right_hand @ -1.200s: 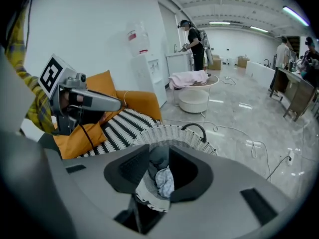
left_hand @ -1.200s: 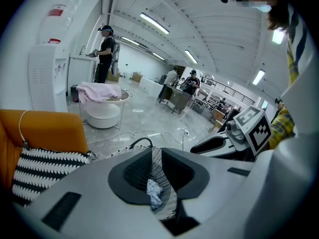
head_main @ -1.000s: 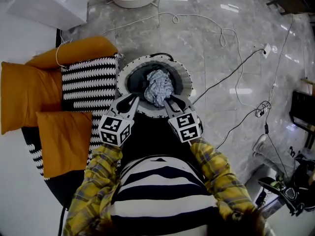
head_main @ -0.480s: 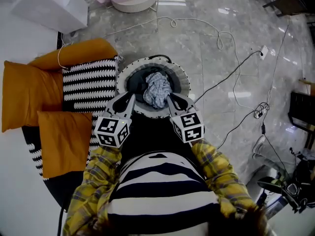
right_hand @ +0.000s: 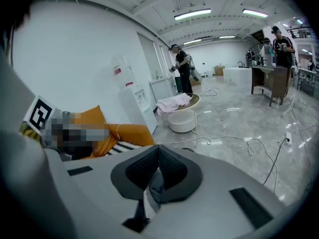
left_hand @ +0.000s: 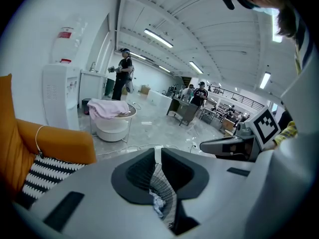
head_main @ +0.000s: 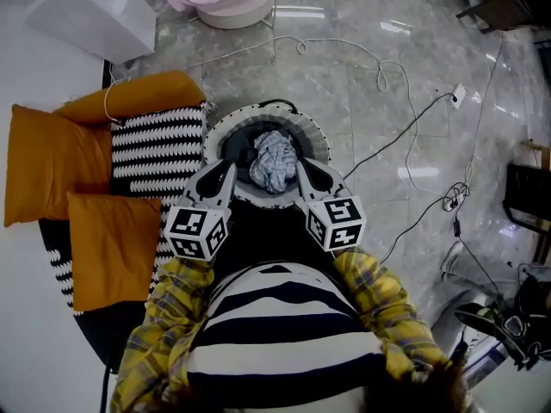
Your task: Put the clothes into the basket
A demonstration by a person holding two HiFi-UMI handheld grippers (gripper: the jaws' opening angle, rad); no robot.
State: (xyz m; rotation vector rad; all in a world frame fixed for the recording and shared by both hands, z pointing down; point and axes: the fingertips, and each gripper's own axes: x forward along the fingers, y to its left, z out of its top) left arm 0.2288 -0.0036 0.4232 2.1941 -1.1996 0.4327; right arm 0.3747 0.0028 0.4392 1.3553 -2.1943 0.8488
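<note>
My left claw (head_main: 231, 170) and right claw (head_main: 303, 165) each pinch the cloth (head_main: 274, 160), bunched between them, directly over the basket (head_main: 225, 120) at frame center.

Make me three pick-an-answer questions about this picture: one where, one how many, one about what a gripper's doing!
1. Where is the checked cloth?
A) on the striped cushion
B) over the round basket
C) on the floor

2. How many orange cushions are there?
A) one
B) three
C) five

3. What is the left gripper doing?
A) wide open
B) shut on nothing
C) shut on the cloth

Answers:
1 B: the head view shows it above the basket's opening.
2 B: three lie left of the basket.
3 C: its own view shows checked fabric pinched between the jaws.
</note>
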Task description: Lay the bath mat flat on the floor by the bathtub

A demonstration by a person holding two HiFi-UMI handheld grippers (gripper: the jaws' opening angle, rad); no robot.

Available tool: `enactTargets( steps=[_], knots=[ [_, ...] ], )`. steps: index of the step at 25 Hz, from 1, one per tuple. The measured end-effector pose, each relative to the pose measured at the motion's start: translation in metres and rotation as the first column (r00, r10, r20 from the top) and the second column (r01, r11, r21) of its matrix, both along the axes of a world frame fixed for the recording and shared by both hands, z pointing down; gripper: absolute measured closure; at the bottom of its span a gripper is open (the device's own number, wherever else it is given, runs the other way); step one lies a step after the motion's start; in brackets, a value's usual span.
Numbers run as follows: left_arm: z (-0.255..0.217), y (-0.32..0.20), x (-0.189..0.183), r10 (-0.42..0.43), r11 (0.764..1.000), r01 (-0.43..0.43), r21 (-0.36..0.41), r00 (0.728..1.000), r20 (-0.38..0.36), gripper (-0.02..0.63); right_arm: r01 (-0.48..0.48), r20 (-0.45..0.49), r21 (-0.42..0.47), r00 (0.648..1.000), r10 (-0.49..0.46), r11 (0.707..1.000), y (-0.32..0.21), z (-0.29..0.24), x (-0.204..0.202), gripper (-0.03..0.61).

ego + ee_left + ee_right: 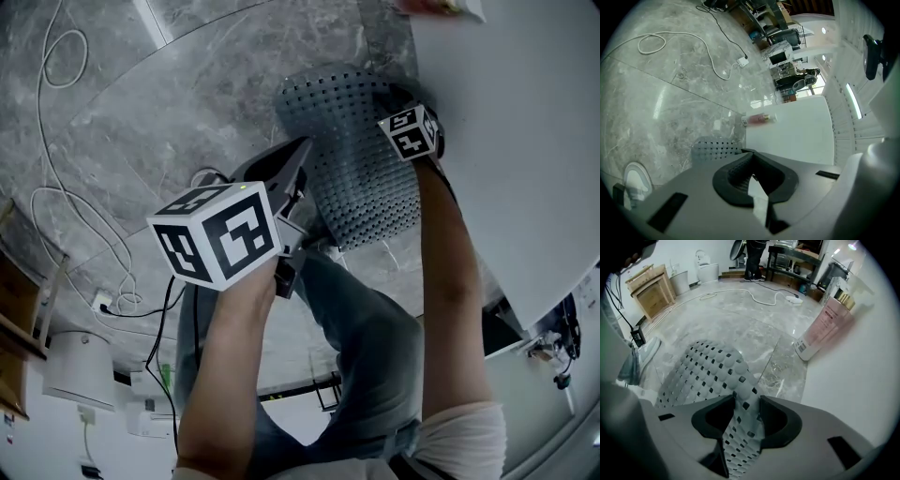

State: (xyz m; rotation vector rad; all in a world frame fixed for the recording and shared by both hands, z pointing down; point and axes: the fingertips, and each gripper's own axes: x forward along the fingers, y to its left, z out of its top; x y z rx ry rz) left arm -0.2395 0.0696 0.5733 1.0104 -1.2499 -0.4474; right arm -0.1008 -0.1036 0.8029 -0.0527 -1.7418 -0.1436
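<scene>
The grey perforated bath mat [361, 159] lies partly lifted on the marble floor, right beside the white bathtub [525, 141]. My right gripper [407, 120] points straight down at the mat's far corner by the tub. In the right gripper view a raised fold of the mat [708, 371] runs between the jaws of the right gripper [743, 404], and the pads pinch it. My left gripper [302, 192] is at the mat's near left edge. In the left gripper view the left gripper [752, 176] is shut with a strip of the mat [712, 149] caught in it.
A pink bottle [825, 324] lies against the tub wall [862, 380]. White cables [66, 206] and a power strip [743, 61] trail over the floor to the left. The person's jeans [366, 347] and a shoe [640, 359] are close to the mat's near side.
</scene>
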Motion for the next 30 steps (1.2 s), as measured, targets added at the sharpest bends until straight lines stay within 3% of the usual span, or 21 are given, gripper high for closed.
enactTargets(
  steps=[8,12,16,20,23,25,30],
  knots=[
    [0.003,-0.001,0.004,0.024,1.000,-0.024,0.000,1.000,-0.011,0.600,-0.023,0.057,0.022,0.998,0.022,0.999,0.005,-0.021,-0.003,0.433],
    [0.003,-0.001,0.001,0.019,1.000,-0.019,-0.003,1.000,-0.001,0.600,-0.080,0.110,0.089,0.991,0.070,0.993,-0.007,-0.037,-0.005,0.442],
    [0.006,0.001,0.004,0.026,1.000,-0.026,-0.014,1.000,-0.008,0.600,-0.091,0.147,0.134,0.987,0.071,0.987,-0.016,-0.033,-0.013,0.376],
    [0.007,0.001,0.005,0.023,1.000,-0.024,-0.018,1.000,-0.013,0.600,-0.175,0.188,-0.007,0.967,0.173,0.985,-0.007,-0.011,-0.023,0.337],
    [0.008,0.002,0.007,0.024,1.000,-0.024,-0.020,1.000,-0.021,0.600,-0.174,0.192,-0.048,0.965,0.180,0.984,0.006,-0.004,-0.022,0.306],
    [0.008,0.001,0.008,0.021,1.000,-0.022,-0.019,0.999,-0.028,0.600,-0.201,0.223,-0.015,0.954,0.199,0.979,-0.002,-0.007,-0.020,0.254],
    [0.008,0.000,0.008,0.028,0.999,-0.028,-0.015,0.999,-0.028,0.600,-0.344,0.249,0.073,0.915,0.317,0.936,-0.062,-0.024,-0.014,0.229]
  ],
)
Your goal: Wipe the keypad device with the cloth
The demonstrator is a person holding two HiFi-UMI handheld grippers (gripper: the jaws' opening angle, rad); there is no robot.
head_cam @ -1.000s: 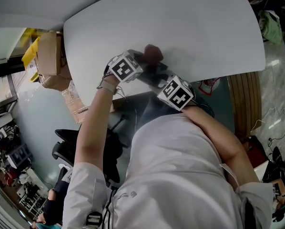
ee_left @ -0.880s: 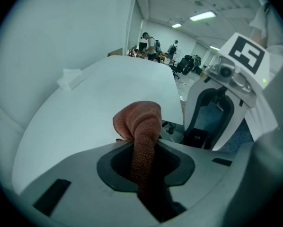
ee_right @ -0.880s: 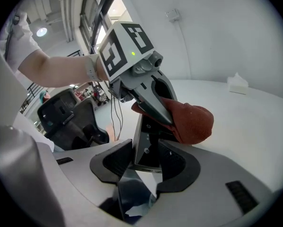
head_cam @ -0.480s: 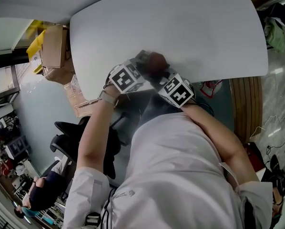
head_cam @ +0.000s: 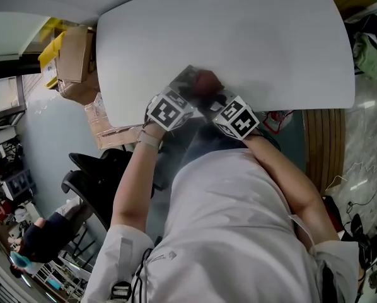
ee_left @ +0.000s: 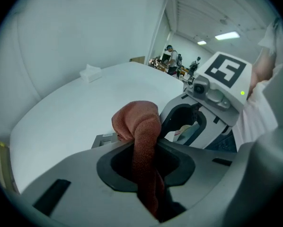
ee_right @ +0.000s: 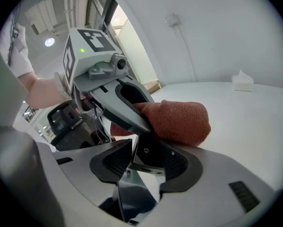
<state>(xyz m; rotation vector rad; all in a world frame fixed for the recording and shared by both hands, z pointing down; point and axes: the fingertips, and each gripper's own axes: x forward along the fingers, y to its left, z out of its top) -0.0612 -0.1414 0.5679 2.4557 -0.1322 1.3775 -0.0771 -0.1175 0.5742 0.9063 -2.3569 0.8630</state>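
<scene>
Seen from above, a person leans over the near, rounded edge of a white table (head_cam: 289, 55), and the two grippers meet just inside that edge. Most of the tabletop beyond them and to the right lies bare. Cardboard boxes (head_cam: 75, 62) crowd the floor off the table's left edge, and a black chair (head_cam: 94, 178) stands close at the person's left. The head view blurs the work itself; the gripper views show it. The left gripper (ee_left: 144, 152) has its jaws closed on a strip of the reddish-brown cloth (ee_left: 137, 122), whose bunched end hangs over beyond the tips. The right gripper (ee_right: 144, 163) stands wide, clamped across the dark keypad device (ee_right: 151, 150), with the cloth lying against the device's top. Only the gripper views make out a small white object (ee_right: 242, 82) far back on the table, and distant people (ee_left: 172, 60) in the room beyond.
</scene>
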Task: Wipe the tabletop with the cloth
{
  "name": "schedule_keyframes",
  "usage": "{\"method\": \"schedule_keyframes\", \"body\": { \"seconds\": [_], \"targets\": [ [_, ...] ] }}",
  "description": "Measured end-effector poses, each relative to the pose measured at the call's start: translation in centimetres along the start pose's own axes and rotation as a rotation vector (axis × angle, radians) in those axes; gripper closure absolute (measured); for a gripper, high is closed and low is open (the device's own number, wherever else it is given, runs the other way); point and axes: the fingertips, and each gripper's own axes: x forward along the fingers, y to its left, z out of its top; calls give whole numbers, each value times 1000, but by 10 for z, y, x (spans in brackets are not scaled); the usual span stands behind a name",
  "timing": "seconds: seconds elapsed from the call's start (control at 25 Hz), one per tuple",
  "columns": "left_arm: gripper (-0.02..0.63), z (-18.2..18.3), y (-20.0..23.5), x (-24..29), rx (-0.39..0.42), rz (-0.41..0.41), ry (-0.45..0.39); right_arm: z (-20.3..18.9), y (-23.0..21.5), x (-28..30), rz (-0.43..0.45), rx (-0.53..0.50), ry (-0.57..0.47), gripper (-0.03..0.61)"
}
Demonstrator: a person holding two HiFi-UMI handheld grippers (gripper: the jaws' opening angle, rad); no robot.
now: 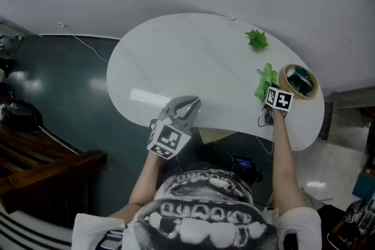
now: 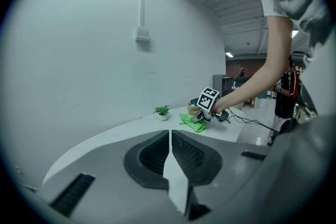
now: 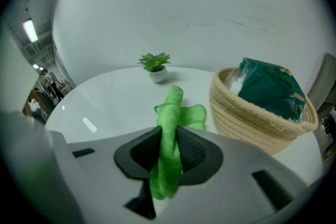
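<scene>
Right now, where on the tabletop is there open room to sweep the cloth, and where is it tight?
The tabletop is bare from the left gripper across to the far edge and right to the small plant. The right end is crowded: the right gripper holds the cloth beside the basket.

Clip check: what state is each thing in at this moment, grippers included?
Left gripper: shut, empty.
Right gripper: shut on the cloth.
Cloth: bunched, pinched between the jaws, far end lying on the table.
Basket: upright, with a teal packet inside.
Plant: upright on the table.
</scene>
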Motion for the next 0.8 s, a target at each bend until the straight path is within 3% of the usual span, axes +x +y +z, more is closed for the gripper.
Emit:
{"method": "schedule_keyframes", "body": {
  "seconds": [0.2, 0.44, 0.8],
  "targets": [
    [599, -27, 44, -23, -27, 47, 40, 25, 90, 8, 114, -23, -56, 502],
    [599, -45, 114, -66, -42, 106, 39, 48, 256, 24, 316, -101, -74, 502],
    [600, -109, 216, -164, -79, 214, 101, 59, 491, 47, 542, -198, -59, 502]
  ]
}}
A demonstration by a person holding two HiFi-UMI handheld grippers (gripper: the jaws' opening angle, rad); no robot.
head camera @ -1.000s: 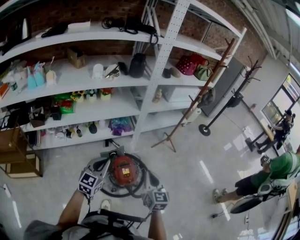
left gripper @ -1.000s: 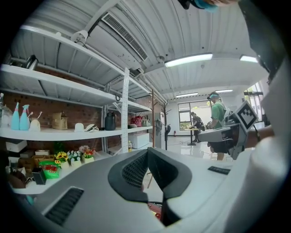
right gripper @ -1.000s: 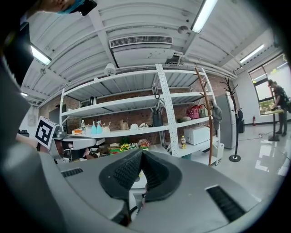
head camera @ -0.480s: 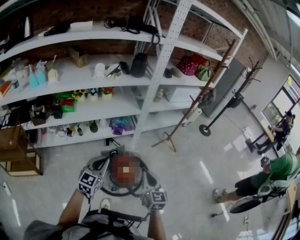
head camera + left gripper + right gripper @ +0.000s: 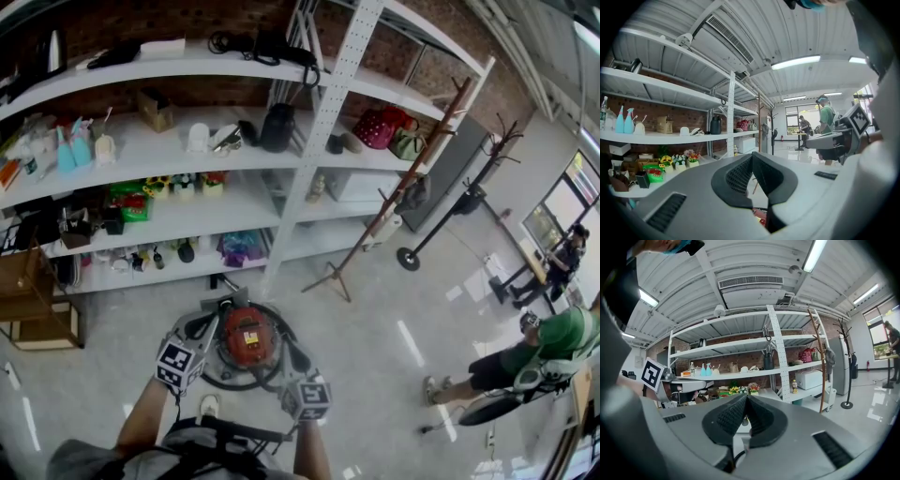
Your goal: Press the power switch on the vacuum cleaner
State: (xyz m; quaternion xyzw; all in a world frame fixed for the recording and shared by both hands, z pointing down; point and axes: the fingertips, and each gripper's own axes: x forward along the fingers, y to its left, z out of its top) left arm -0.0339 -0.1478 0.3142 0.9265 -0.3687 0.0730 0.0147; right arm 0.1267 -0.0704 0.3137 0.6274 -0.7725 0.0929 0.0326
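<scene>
- Left gripper [image 5: 752, 161]: my jaws are pressed together at the tips, with nothing pinched between them. From the head view it sits at the left edge of the vacuum cleaner; I cannot tell whether it touches.
- Right gripper [image 5: 746, 401]: my jaws are closed tip to tip and hold nothing. From the head view it sits at the near right side of the vacuum cleaner; whether it touches is unclear.
- Vacuum cleaner [image 5: 246, 339]: round, with a red top and a dark hose looped around its base. It stands on the floor [image 5: 375, 319] just in front of the shelves, between my two grippers. The switch itself is too small to pick out.
- Shelves [image 5: 323, 122]: a white rack of several tiers against a brick wall, crowded with small goods.
- Spray bottles [image 5: 66, 155]: pale blue, on a middle tier at the left.
- Jug [image 5: 276, 128]: dark, upright, on the same tier beside the perforated post.
- Bag [image 5: 380, 128]: red, on the right section.
- Coat stand [image 5: 394, 202]: wooden, leaning, to the right of the shelves.
- Crate [image 5: 37, 323]: wooden, on the floor at the far left.
- Person [image 5: 553, 337]: in a green top, at the right edge, well apart from the vacuum cleaner.
</scene>
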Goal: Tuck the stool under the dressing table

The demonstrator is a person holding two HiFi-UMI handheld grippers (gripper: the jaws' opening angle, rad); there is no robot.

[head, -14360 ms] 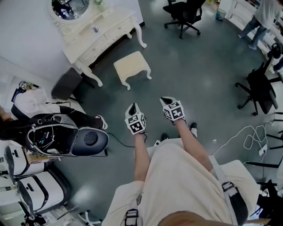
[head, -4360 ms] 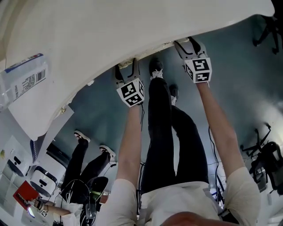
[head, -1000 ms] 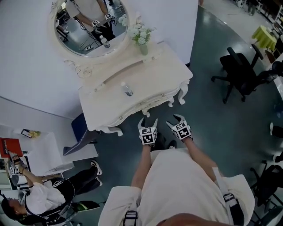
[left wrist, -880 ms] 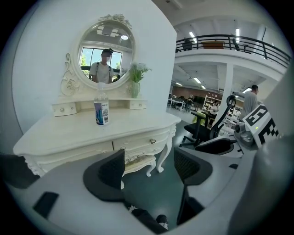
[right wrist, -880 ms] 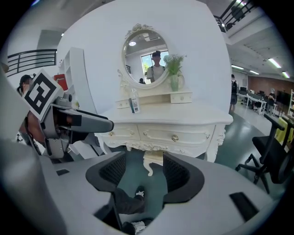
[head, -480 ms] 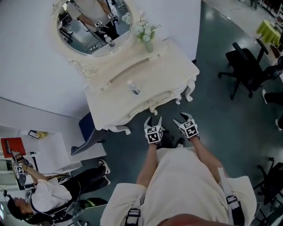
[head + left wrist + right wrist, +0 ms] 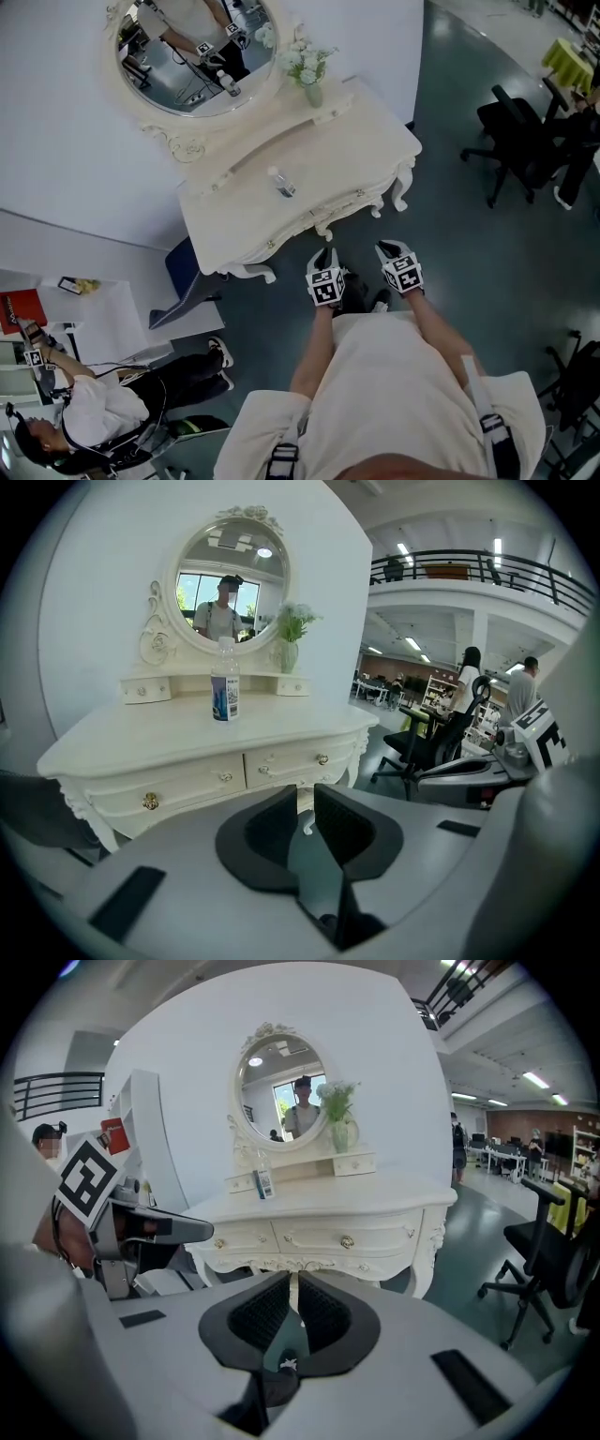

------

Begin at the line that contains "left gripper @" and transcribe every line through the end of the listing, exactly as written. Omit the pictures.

left gripper @ -1.000s: 
right gripper @ -1.000s: 
head camera @ -0.480s: 
head camera + left gripper + right gripper @ +0.000s: 
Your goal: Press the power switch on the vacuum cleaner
State: (xyz m; quaternion xyzw; all in a world frame fixed for the recording and shared by both hands, z pointing down; point and axes: the fingertips, and each gripper's own axes: x forward along the fingers, y to its left, z out of its top) left arm -0.0339 -0.1478 0.3142 0.9265 -0.3687 0.0730 0.0147; right arm 0.1267 -0.0704 0.3137 0.6274 -0.7725 0.0929 0.0326
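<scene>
- Left gripper [image 5: 752, 161]: my jaws are pressed together at the tips, with nothing pinched between them. From the head view it sits at the left edge of the vacuum cleaner; I cannot tell whether it touches.
- Right gripper [image 5: 746, 401]: my jaws are closed tip to tip and hold nothing. From the head view it sits at the near right side of the vacuum cleaner; whether it touches is unclear.
- Vacuum cleaner [image 5: 246, 339]: round, with a red top and a dark hose looped around its base. It stands on the floor [image 5: 375, 319] just in front of the shelves, between my two grippers. The switch itself is too small to pick out.
- Shelves [image 5: 323, 122]: a white rack of several tiers against a brick wall, crowded with small goods.
- Spray bottles [image 5: 66, 155]: pale blue, on a middle tier at the left.
- Jug [image 5: 276, 128]: dark, upright, on the same tier beside the perforated post.
- Bag [image 5: 380, 128]: red, on the right section.
- Coat stand [image 5: 394, 202]: wooden, leaning, to the right of the shelves.
- Crate [image 5: 37, 323]: wooden, on the floor at the far left.
- Person [image 5: 553, 337]: in a green top, at the right edge, well apart from the vacuum cleaner.
</scene>
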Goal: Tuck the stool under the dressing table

The demonstrator is a person holding two HiFi-UMI handheld grippers (gripper: the jaws' opening angle, rad); there is no robot.

[head, -14360 ms] 
[head, -4360 ms] 
[head, -1000 ms] 
[left wrist, -880 ms] 
[right wrist, -880 ms] 
[head, -480 ms] 
[head + left wrist + right wrist, +0 ms] 

The output as shown is complete.